§ Prompt:
Your answer must consist of one number: how many lines in the records contain "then".

[Extracted data entries]
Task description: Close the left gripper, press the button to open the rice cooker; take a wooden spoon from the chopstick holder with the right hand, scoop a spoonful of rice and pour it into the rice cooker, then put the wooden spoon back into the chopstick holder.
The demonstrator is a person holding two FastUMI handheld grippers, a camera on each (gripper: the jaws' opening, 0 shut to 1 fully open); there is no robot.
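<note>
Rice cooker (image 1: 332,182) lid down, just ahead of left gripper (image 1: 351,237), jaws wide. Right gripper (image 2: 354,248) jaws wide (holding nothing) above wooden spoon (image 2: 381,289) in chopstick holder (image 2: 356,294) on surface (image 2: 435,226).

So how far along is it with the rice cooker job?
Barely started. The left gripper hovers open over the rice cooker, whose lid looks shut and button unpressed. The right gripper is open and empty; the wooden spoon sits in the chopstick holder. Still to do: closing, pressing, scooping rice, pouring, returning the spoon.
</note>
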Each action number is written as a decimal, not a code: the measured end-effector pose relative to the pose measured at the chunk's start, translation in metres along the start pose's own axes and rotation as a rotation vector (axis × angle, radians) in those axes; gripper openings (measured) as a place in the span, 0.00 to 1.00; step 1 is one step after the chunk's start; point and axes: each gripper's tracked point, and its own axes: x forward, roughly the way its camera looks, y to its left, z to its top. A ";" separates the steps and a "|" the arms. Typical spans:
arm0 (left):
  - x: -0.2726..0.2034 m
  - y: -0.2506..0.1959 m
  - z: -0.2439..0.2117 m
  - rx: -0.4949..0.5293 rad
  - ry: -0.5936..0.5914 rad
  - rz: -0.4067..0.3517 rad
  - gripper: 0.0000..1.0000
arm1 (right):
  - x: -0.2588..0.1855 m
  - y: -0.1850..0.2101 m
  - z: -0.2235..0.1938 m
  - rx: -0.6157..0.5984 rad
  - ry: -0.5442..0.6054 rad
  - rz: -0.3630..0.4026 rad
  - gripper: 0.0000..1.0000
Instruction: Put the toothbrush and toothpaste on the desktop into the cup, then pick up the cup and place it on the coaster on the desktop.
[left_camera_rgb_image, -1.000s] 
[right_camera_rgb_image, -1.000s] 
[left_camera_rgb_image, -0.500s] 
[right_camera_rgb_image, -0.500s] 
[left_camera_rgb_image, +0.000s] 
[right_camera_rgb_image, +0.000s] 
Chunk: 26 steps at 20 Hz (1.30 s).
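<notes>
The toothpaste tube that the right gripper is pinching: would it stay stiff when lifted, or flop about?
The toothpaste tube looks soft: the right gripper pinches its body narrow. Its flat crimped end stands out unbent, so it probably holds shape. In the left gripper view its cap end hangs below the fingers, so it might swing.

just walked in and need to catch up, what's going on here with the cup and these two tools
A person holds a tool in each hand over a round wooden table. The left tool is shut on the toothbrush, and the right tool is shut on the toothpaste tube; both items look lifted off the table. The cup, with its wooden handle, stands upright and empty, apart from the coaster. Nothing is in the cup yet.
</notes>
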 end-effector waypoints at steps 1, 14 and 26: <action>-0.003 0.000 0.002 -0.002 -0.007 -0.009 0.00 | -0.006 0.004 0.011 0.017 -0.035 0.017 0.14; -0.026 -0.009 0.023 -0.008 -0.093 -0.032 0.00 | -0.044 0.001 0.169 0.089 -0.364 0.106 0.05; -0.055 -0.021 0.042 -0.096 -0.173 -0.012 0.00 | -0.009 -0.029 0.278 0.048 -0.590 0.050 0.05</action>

§ Solution to this exercise:
2